In⁤ a heated debate on the connection between war and⁤ famine, a top Russian diplomat, Dmitry Polyanskiy, declared that Russia regards Ukraine’s grain stockpiles as legitimate military targets under international law. Polyanskiy made ​this statement during a session at the​ United Nations Security Council.

“The⁤ prohibitions on attacking‌ or ‌destroying agricultural infrastructure do not apply if such infrastructure‍ is used as sustenance for the ⁣members of the ​armed forces or in direct support of military action,”​ Polyanskiy emphasized.

Russian Forces Bombard⁢ Ukrainian‍ Port Cities and Grain Stores

Since Russian President Vladimir Putin withdrew ⁤from an international deal allowing the export of Ukrainian grain, Russian forces⁤ have launched a persistent bombardment on Ukrainian port cities and grain stores.
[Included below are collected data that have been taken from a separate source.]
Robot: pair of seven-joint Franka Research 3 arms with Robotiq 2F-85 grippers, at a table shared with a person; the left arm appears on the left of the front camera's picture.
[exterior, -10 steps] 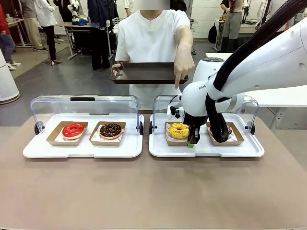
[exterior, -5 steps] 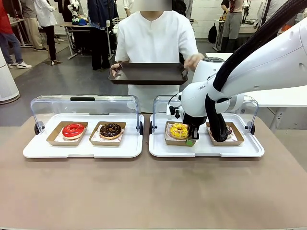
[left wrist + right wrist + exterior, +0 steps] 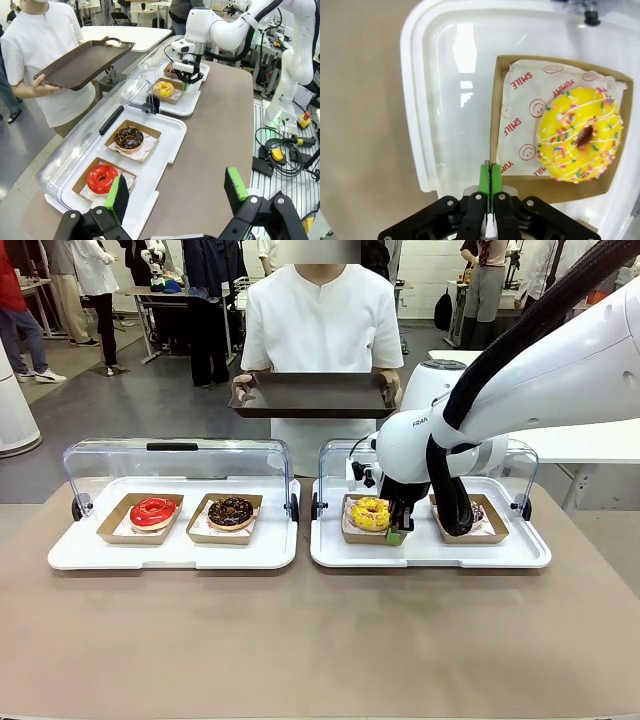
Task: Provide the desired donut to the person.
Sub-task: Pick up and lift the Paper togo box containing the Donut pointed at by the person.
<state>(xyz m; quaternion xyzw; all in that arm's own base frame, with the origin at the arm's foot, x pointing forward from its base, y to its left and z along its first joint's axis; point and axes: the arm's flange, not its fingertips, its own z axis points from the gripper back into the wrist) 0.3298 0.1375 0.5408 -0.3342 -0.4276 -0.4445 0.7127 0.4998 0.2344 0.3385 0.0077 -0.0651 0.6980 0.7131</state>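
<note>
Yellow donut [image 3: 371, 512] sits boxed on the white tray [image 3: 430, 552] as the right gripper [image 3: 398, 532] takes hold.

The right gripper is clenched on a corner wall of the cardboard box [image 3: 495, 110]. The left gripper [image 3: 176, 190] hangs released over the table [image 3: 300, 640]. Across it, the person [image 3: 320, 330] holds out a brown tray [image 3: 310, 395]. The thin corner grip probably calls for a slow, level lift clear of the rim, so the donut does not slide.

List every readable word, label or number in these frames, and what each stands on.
"SMILE", twice: paper liner under the yellow donut in its cardboard box.
"YUMMY": same liner.
"FRAN", cut off: right arm.
Print on the chocolate donut's liner: too small to read.
</note>
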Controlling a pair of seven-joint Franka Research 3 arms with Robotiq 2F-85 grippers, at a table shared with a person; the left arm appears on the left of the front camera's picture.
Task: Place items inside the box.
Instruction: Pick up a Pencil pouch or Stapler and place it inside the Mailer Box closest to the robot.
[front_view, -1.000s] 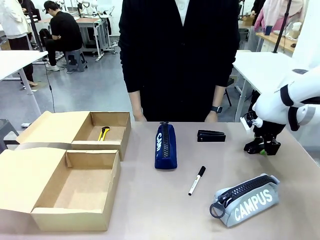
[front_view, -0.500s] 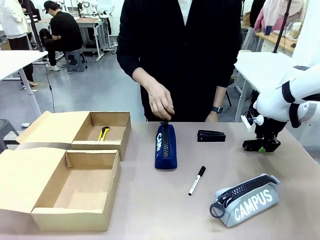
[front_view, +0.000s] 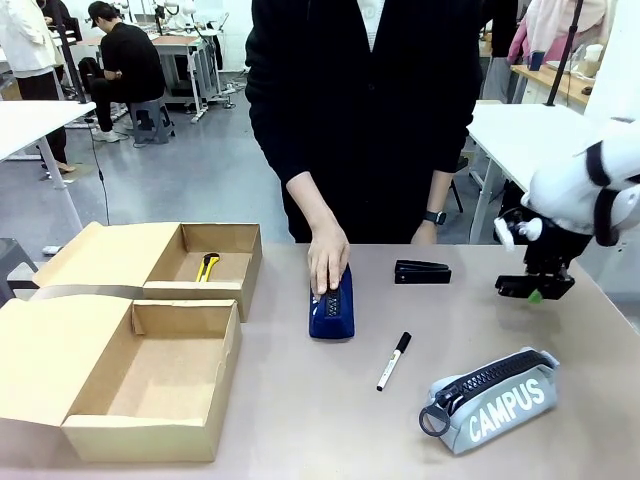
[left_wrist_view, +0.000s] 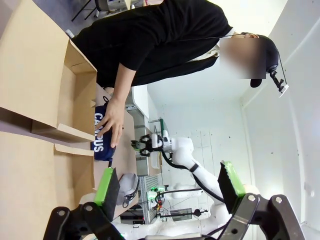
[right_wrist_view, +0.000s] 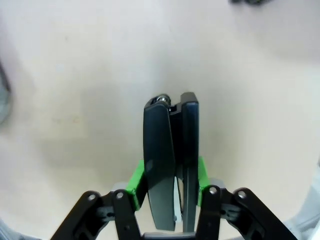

This ‌aggressive ‌action has‌ raised ⁢concerns among Russia and Ukraine’s Western partners, as⁤ the soaring food prices put diplomatic pressure‍ on the governments involved.

Food Security and the United Nations Charter

Secretary of State Antony Blinken addressed the Security Council, emphasizing the importance of strengthening food security to fulfill the vision of the United Nations Charter. He drew attention to a statue outside the UN building, depicting a figure symbolizing the biblical directive to “beat swords into plowshares.” Blinken invoked a moral imperative, urging nations to commit to not using their swords to destroy others’ plows.

By referencing the Book of Isaiah, which states, “They shall ​beat their swords into ploughshares, and their spears into pruning hooks; nation shall not lift up sword against nation, neither shall they ​learn war any more,” Blinken ‌aimed to highlight the contradiction between Russia’s actions and the principles represented by the statue. The statue was gifted to the United Nations by the USSR in 1959.

Russia’s Use of ‌Food as a “Quiet ⁢Weapon”

Russia has employed a recurring strategy of using food as a “quiet weapon,” as described by ‍Kremlin Security Council chairman Dmitry Medvedev. This​ tactic has kept food security at the forefront of the international agenda throughout the full-scale invasion. Medvedev stated last year, “We will supply food and‌ crops only to our​ friends.”

During the debate, Polyanskiy proudly announced⁤ that Russia has decided to send “25 to 50,000 tons of grains free of charge” to a bloc of six African countries. These‍ countries ⁣either have a security relationship ‌with Russia’s paramilitary Wagner Group, have expressed political support for Russia’s invasion of Ukraine, or sided with Russia in recent ⁤United Nations General Assembly votes‍ on Ukraine-related resolutions.

By framing their⁣ actions as part of a mission to build a more equitable system of resource distribution, Russia aims to counter Western neo-colonialist accusations. They argue that developing states should not be dependent‍ on politically-conditioned humanitarian aid, which they view as ‍a form of primitive blackmail.

African States’ Response and the Black Sea Grain Initiative

Russia’s deployment of anti-colonialist rhetoric could potentially deter African states from criticizing Moscow’s decision to scuttle ⁣the Black Sea grain⁢ initiative. Ambassador Harold Agyeman, who leads ⁤Ghana’s mission to the United Nations, expressed concern and disappointment over the initiative not being renewed. He suggested that renewing⁣ the‍ initiative, along with resolving challenges related to the export of ⁢Russian ammonia, agricultural products, and fertilizers, ​would be ⁣a more sustainable approach to prevent spikes in ⁢global food prices and strengthen global food⁢ security.

Western Sanctions and Russia’s Justification

Russian officials argue that Western economic sanctions have hindered their agricultural exports, justifying their blockade​ of Ukrainian grain as ⁣a means to pressure⁤ for an easing of these measures. Polyanskiy stated, “Until the illegitimate obstacles artificially ⁤created‌ by​ the West affecting Russian economic operators’ ⁤ability to supply agricultural products are eliminated, it will hardly be possible to restore​ the ⁢normal functioning of supply chains.”

Secretary Blinken dismissed this⁣ argument, clarifying that the United States has not sanctioned Russian food exports. He assured that ⁤the US ⁣has worked⁢ with banks and shipping companies to facilitate the export of​ Russian food supplies. Blinken emphasized the importance of allowing everyone, including Russia, to freely and safely export ⁢their food products to benefit from lower prices.

Overall, ⁢the debate⁣ highlighted the complex relationship ​between war, famine, ‌and international diplomacy, with Russia’s actions regarding Ukraine’s grain stockpiles raising significant concerns among the global community.